**WHAT TO PRODUCE**
Copy the lines exactly. Begin at the first line of the data and stop after the line with "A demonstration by".

**DATA BLOCK**
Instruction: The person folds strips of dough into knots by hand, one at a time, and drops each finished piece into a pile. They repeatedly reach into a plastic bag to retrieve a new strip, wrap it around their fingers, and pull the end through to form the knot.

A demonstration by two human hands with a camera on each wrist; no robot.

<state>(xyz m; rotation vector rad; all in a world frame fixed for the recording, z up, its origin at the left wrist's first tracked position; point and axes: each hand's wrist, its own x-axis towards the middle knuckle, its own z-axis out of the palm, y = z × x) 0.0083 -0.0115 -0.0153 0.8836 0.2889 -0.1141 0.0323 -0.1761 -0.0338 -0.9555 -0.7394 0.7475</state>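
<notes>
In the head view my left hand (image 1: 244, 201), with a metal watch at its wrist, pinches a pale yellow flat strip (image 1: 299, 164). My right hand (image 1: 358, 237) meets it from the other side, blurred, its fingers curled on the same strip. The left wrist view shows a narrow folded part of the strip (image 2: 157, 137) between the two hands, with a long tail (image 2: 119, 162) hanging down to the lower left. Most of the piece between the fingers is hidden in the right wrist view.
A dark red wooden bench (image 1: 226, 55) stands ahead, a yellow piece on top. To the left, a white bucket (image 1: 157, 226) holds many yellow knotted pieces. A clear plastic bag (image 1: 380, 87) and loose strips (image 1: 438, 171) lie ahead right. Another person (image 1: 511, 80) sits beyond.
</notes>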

**REPLY**
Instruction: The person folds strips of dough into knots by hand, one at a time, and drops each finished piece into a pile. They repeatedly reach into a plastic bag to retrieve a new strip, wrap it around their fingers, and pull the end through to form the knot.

A demonstration by two human hands with a camera on each wrist; no robot.

That's the full output for the exercise.